§ TASK TO CARRY OUT:
Search the data for the string "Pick" and copy each line in which it appears.

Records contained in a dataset
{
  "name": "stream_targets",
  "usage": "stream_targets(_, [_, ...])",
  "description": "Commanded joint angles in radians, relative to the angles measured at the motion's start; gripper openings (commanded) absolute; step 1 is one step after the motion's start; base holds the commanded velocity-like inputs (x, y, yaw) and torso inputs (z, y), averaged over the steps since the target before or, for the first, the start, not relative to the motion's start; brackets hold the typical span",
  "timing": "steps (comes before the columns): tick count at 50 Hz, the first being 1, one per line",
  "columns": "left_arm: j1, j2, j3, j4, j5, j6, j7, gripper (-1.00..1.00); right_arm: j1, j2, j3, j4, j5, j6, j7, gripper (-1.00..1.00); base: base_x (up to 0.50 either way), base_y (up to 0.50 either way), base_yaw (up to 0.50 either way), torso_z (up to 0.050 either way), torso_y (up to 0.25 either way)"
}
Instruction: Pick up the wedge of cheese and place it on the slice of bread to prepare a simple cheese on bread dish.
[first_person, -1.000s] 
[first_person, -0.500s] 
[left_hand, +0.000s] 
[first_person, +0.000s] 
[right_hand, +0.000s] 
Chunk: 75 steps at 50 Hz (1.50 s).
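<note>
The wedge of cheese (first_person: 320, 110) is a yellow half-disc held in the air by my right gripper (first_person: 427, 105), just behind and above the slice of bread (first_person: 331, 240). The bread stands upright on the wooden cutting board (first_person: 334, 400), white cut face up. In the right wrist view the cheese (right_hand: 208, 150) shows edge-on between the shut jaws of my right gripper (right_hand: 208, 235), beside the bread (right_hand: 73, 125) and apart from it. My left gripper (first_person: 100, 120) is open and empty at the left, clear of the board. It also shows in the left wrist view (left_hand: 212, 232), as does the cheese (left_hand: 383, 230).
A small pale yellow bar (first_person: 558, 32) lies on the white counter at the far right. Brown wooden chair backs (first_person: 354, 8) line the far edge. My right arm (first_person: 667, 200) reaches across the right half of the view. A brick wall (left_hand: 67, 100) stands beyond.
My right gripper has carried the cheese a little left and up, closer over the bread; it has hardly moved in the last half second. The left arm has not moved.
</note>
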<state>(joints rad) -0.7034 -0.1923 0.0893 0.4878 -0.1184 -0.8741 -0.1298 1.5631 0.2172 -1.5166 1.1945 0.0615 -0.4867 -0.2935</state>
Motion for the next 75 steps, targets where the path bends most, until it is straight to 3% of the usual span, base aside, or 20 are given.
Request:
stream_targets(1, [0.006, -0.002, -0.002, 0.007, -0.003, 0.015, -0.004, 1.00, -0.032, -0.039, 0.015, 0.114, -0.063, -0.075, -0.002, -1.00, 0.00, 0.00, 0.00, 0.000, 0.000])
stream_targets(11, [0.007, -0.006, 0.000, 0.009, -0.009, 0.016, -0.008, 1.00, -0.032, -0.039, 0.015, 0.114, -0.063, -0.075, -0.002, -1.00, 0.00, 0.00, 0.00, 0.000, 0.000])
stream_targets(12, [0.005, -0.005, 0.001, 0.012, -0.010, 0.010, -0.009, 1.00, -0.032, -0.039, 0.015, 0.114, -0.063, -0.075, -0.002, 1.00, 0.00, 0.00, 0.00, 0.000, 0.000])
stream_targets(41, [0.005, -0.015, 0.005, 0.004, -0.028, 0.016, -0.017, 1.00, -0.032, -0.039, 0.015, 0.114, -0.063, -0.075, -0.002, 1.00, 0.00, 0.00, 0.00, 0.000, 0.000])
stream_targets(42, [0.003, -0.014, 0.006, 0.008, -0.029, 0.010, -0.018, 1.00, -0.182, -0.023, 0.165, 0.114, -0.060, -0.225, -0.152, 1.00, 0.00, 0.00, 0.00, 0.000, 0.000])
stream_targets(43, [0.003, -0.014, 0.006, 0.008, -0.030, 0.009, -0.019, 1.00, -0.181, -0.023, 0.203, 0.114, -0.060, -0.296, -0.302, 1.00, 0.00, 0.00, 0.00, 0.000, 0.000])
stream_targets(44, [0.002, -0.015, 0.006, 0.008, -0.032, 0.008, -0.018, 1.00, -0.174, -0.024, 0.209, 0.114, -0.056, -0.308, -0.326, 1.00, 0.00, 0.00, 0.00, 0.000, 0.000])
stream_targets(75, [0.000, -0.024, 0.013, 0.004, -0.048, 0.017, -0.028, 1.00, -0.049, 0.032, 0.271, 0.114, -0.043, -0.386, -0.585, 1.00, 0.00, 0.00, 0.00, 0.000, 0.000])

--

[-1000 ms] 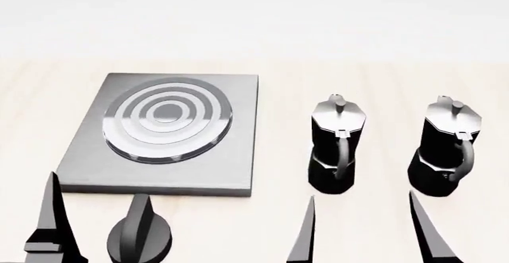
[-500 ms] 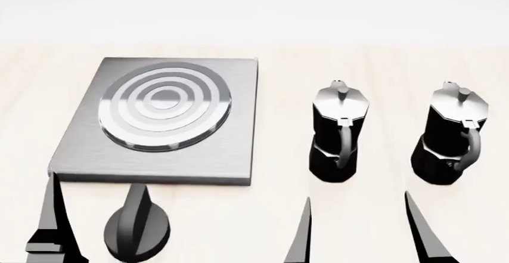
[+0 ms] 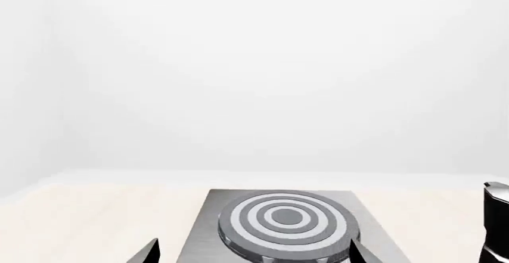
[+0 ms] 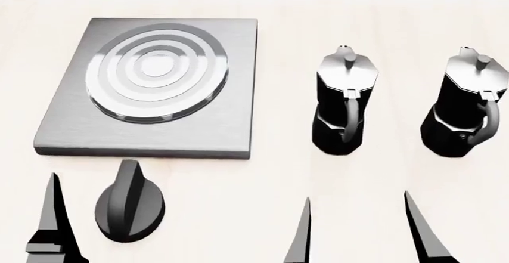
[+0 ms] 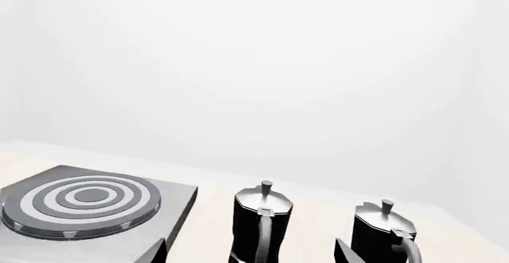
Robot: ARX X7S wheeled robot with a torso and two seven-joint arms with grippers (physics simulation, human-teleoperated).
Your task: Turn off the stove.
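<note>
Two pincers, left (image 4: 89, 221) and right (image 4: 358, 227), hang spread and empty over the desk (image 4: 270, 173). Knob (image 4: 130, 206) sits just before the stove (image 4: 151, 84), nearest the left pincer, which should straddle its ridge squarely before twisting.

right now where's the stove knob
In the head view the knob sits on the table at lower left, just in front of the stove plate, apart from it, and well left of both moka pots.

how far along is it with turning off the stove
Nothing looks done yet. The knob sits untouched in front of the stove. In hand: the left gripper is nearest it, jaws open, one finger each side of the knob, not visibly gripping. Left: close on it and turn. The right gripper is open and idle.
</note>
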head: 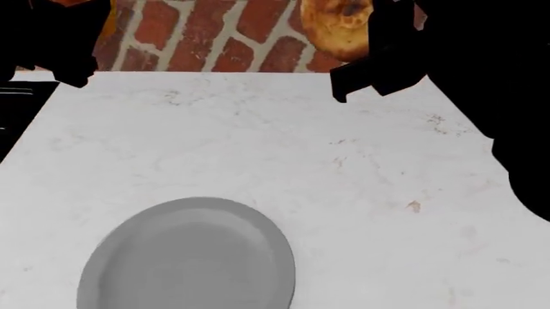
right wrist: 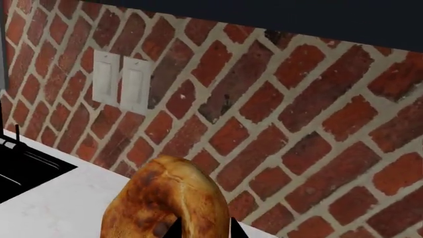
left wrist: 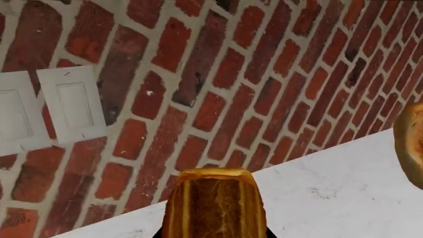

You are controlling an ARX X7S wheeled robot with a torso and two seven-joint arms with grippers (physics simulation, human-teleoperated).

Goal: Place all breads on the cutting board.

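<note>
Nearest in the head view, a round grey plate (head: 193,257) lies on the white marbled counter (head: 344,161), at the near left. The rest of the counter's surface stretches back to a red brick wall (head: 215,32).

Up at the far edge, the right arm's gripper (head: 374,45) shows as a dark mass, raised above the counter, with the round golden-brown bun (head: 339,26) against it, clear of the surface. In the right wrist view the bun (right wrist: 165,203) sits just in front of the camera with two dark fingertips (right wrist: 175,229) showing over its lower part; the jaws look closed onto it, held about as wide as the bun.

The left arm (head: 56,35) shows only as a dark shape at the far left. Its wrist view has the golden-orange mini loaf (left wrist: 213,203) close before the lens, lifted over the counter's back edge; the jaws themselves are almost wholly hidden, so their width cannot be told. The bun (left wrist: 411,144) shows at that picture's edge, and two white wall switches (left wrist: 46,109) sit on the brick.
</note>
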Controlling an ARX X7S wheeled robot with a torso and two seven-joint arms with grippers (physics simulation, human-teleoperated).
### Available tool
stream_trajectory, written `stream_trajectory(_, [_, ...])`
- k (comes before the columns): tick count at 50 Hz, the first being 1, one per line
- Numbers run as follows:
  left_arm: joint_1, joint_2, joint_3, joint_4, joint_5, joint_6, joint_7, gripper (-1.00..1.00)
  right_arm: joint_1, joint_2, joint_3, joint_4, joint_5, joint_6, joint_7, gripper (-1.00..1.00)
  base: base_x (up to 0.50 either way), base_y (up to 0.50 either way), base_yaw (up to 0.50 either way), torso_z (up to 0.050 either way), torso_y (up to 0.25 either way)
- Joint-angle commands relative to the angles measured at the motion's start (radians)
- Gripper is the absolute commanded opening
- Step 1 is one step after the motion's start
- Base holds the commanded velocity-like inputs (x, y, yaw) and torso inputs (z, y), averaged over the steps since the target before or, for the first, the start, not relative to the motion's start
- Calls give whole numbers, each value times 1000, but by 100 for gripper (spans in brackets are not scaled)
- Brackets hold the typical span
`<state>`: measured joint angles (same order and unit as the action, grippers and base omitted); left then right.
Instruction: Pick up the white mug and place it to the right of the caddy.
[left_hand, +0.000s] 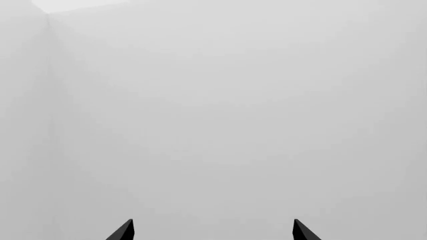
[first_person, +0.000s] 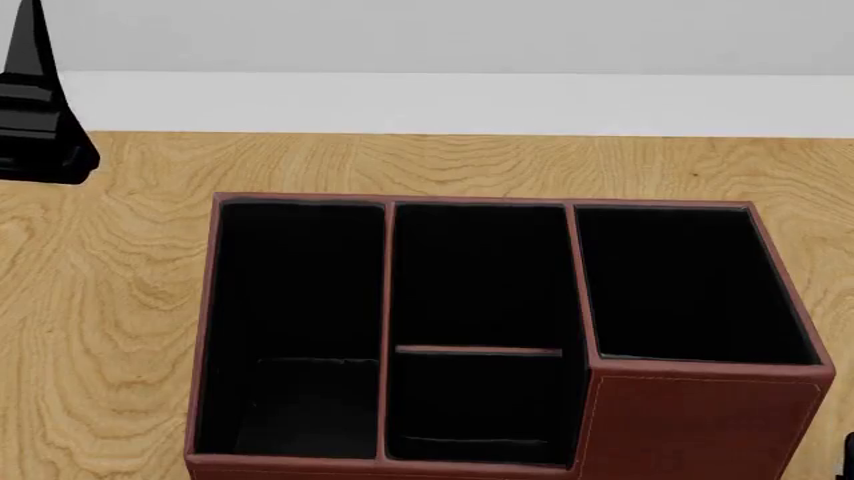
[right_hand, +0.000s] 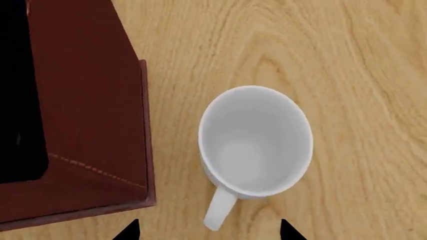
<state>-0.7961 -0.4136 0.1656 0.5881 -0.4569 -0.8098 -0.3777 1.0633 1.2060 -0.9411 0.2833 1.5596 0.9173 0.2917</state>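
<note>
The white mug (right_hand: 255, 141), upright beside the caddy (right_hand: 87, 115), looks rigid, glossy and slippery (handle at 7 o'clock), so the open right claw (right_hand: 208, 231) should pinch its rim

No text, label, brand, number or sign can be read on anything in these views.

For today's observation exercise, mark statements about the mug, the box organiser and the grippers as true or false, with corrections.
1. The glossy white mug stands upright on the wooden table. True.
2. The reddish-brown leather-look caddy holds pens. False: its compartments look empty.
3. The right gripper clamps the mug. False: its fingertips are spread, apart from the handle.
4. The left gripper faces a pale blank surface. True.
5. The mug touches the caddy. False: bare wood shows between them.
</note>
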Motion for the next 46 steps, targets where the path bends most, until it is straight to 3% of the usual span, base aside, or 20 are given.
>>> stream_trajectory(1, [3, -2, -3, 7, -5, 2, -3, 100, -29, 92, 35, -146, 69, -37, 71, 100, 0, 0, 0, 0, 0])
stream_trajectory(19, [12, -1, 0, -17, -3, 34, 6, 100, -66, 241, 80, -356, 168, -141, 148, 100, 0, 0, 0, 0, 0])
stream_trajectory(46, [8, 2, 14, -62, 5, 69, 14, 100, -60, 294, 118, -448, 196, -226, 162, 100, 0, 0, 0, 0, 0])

§ RESPONSE AREA:
Instruction: Pick up the wedge of cheese and place it on the slice of bread to prepare a simple cheese on bread dish.
Instruction: Pick up the white mug and place it to the right of the caddy.

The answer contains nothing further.